Known as BORAD, the Jersey school excelled, and the standard of instruction was obviously excellent for of the 1884 intake to Brest Naval College, 15 of the 70 cadets came from Jersey and the four highest marks achieved in the entrance exam were gained by students taught in the island. This was to be the norm for the rest of BORAD’s existence - it has been estimated that in the 18 years the French Naval School operated in Jersey, 337 students progressed to the Naval College in Brest - more than 20% of the college’s intake.
This success was largely due to the standard of maths teaching and pastoral care at the school, especially by Father Daniel Gras. This led to some jealousy, especially by the more extreme republicans, and there were a number of attempts to bar Jersey-educated students. This was resisted by the national government and the Naval Ministry, in particular, which insisted that entry to the college should be open to all applicants who had been born in France and had two French parents.

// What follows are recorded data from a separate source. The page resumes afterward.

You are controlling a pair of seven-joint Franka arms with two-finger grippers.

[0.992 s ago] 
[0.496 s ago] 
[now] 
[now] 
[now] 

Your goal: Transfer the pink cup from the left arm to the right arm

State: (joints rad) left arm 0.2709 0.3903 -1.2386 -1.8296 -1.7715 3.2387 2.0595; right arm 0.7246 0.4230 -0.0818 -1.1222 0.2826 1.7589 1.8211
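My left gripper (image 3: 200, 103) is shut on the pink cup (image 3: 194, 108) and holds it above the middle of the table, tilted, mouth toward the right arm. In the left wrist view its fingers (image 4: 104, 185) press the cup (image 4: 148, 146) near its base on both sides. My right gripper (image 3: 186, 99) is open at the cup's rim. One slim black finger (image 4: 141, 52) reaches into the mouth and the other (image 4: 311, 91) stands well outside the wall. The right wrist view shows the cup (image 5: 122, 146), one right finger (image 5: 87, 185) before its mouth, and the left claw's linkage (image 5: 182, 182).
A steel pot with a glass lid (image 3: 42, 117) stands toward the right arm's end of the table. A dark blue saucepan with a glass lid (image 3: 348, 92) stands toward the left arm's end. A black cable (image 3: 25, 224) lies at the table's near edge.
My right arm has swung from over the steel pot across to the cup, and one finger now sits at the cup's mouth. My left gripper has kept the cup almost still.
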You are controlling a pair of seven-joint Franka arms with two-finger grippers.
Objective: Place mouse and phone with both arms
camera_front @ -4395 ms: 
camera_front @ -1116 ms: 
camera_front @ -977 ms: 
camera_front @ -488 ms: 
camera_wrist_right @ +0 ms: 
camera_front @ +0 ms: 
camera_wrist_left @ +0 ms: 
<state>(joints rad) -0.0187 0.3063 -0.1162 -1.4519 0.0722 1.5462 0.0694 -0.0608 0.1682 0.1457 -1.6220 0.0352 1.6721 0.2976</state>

In February 1894 BORAD was able to expand when they bought Cardwell House in St Saviour, and the school reached its full capacity. However, by 1900 the anti-clerical movement within French politics was once more in the ascendant, and a law was passed by the National Assembly to prevent Jesuits preparing students for Naval College. A second law stipulated that all applicants to the Naval College had to channel their request through the education authorities of the départment in which their school was situated. It was this second law which effectively caused the Jersey school to close. Ironically, in the same year, one of the Jersey educated officers, sub-lieutenant Paul Henry, became a national hero when he was killed at the head of a small detachment of French marines heroically defending Peking Cathedral during the Boxer Rebellion.
Among the illustrious old boys were Commander Robert Richard, who distinguished himself during the Great War, and Vice-Admiral Merveilleux du Vignaux, supreme commander of the French Navy between the wars.
Today the Island’s College of Further Education is housed in the old buildings of Jersey’s French Naval School and traces of the building’s naval past can still be seen in the plaster anchors that adorn the gables and the vault of the chapel that is in the shape of a ship’s hull.